Al presentar las carnicerías como algo natural y sin lugar para la distancia crítica,
es como si la producción audiovisual dominante pretendiera ratificar otra hipótesis
curiosa: que la realidad excede lo que las pantallas pueden llegar a mostrar. Como la
realidad es peor que la ficción, entonces nada de lo más cruel y brutal de las escenas
violentas es un exceso, sino una recreación suficientemente atemperada por el régimen
de producción de sentido en que se inscriben los distintos realizadores. Estos, como
Quentin Tarantino, John Woo y otros, utilizan la irrisión o la burla para señalar que han
resuelto no comprometerse con ninguna responsabilidad ética. Dicho exceso, por otra
parte, arrastra otra consecuencia de la operación estetizante en la representación de la
violencia: percibir la violencia como una experiencia desquiciada, un fenómeno social
que en última instancia sólo remite a cierta incapacidad de los individuos para
determinar y emplear los medios adecuados.
Conclusiones
Nuestra lectura de las tres tradiciones que se han dedicado al análisis de la
violencia audiovisual sugiere que la preocupación por los efectos provocados por
escenas violentas fue inconducente en al menos dos sentidos. No fue convincente acerca
de lo perniciosa o no que es la violencia en las pantallas, y provocó que la discusión
quedara reducida a los aspectos escabrosos de la violencia criminal. Limitados los
debates a escenas sangrientas, se perdió de vista el hecho de que más allá del
entretenimiento, la producción audiovisual propone una mirada sobre la sociedad que en
el caso de ciertos realizadores no puede ser interpretada en términos de golpes bajos,
sensacionalismo espectacular o referencia directa.

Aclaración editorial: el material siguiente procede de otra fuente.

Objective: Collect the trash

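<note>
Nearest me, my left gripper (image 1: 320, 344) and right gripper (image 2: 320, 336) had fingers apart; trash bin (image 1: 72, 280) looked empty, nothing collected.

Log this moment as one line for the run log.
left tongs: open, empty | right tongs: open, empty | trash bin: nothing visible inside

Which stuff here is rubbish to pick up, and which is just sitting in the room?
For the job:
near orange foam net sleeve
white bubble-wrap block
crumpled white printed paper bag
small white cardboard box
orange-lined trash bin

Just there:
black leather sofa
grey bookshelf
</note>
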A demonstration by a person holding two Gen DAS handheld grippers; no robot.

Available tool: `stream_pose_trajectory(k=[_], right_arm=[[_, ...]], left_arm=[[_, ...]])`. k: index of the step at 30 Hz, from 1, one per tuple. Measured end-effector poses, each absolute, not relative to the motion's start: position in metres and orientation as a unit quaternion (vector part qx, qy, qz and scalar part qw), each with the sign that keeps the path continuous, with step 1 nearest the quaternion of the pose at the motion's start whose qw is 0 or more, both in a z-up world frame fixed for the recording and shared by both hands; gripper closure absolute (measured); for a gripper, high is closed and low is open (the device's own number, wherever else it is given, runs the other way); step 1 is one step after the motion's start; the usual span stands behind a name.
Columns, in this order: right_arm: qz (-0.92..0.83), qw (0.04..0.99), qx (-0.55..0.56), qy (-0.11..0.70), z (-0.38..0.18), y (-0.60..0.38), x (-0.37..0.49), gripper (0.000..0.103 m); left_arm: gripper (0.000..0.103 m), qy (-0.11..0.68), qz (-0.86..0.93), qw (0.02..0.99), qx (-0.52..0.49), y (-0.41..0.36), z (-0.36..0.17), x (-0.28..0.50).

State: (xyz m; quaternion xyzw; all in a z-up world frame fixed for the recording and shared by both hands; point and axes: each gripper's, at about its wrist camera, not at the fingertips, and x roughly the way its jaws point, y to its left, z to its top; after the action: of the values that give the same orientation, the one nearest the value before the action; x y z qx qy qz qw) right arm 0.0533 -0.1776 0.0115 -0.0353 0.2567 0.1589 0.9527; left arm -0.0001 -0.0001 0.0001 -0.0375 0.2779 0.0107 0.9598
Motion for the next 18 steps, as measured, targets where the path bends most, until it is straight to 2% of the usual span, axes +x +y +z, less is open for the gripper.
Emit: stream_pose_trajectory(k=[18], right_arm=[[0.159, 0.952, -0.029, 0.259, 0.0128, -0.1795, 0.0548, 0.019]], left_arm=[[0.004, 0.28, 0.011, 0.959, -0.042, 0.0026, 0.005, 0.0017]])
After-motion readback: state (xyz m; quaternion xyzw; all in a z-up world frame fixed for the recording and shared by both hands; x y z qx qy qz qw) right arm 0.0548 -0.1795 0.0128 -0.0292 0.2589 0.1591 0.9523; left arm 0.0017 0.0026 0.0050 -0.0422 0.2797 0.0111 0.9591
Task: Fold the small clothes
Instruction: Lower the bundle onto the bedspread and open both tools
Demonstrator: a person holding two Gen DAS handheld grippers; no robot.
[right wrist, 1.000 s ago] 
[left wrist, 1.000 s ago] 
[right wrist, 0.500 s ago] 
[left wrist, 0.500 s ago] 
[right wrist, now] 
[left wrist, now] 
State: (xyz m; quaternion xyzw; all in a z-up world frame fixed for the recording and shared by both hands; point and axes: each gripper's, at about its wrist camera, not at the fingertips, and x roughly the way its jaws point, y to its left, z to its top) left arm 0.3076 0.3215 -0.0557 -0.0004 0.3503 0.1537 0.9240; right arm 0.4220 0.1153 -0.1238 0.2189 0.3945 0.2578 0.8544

El autor de origen noruego Johan Galtung (1995) propone una salida al laberinto
donde ha quedado encerrada la discusión académica. La definición de violencia que
ofrece Galtung es la más refinada y comprensiva para abordar la cuestión. En pocas
palabras, al adoptar la perspectiva de Galtung, el análisis de las escenas audiovisuales
violentas no prioriza la magnitud de la fuerza física representada, sino los términos del
conflicto al que recurre el relato audiovisual para exponer agresiones, insultos,
homicidios, etc. . Galtung considera secundarios el uso de la fuerza o el ejercicio de la
autoridad; más bien considera que la violencia está presente cuando alguien se encuentra
afectado o presionado de tal manera que sus realizaciones efectivas, somáticas y
mentales, están por debajo de sus realizaciones potenciales, de modo que “cuando lo
potencial es mayor que lo efectivo, y ello es evitable, existiría violencia”.